RECORDS TO USE

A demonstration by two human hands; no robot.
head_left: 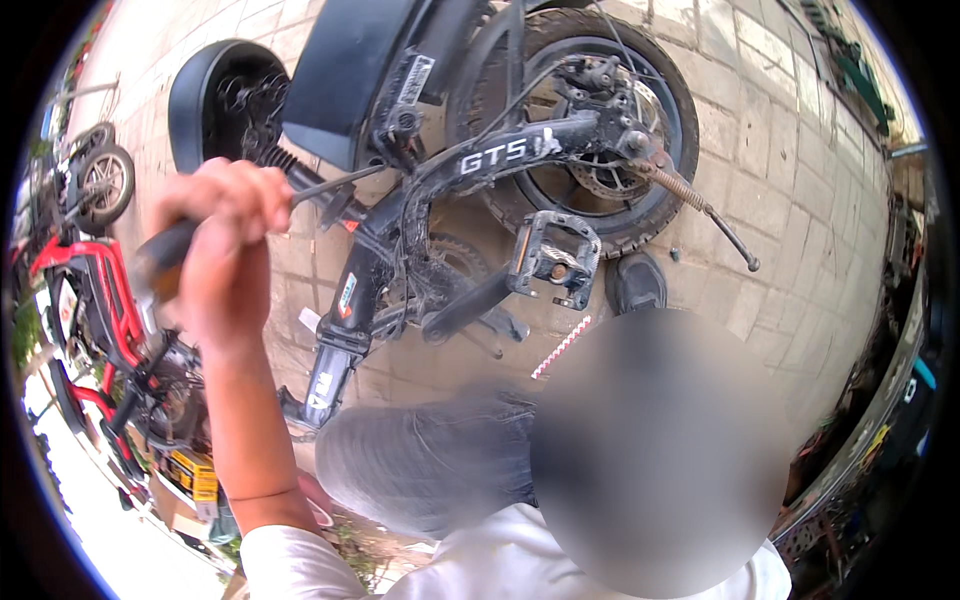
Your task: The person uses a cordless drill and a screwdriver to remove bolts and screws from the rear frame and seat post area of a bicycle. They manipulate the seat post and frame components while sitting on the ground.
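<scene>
Screwdriver (165, 248), gripped, left hand (228, 215) curled around it

The ground is paving (750, 210) of pale tan-grey rectangular blocks with darker joints, the rows bending toward the rim of the view. Bright daylight falls over it, washing out the area beyond its lower left corner to white. Along the paving's left edge stand a red motorcycle (122, 290) and, farther up, a dark two-wheeler (103, 187) with a spoked wheel. Near the lower left corner sit a yellow box (195, 474) and a cardboard carton (177, 507), with green plants (24, 335) farther out. Dark, indistinct clutter (865, 405) lines the right edge, and a green object (864, 88) lies near the upper right corner.
</scene>
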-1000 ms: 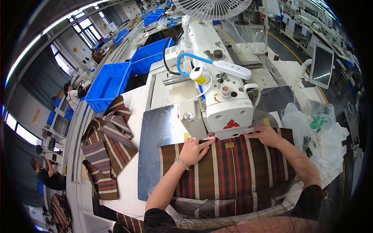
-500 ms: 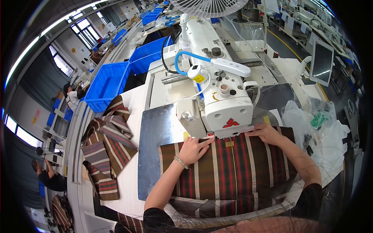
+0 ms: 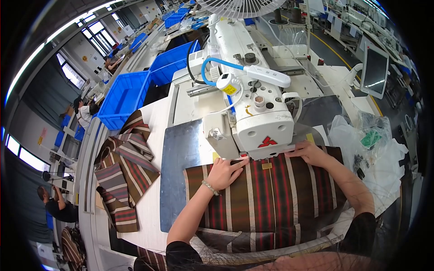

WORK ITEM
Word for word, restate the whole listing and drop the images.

REPLY
A demonstration by two human hands; no robot.
head_left: 
Your task: The person uses a cordless drill and a screwdriver to remove bolts and screws from the rear frame and seat post area of a bicycle. They manipulate the seat post and frame components while sitting on the ground.
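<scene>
Screwdriver (165, 248), gripped, left hand (228, 215) curled around it

The ground is paving (750, 210) of pale tan-grey rectangular blocks with darker joints, the rows bending toward the rim of the view. Bright daylight falls over it, washing out the area beyond its lower left corner to white. Along the paving's left edge stand a red motorcycle (122, 290) and, farther up, a dark two-wheeler (103, 187) with a spoked wheel. Near the lower left corner sit a yellow box (195, 474) and a cardboard carton (177, 507), with green plants (24, 335) farther out. Dark, indistinct clutter (865, 405) lines the right edge, and a green object (864, 88) lies near the upper right corner.
</scene>
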-1000 ms: 
-500 ms: 
+0 ms: 

This output contains the full answer.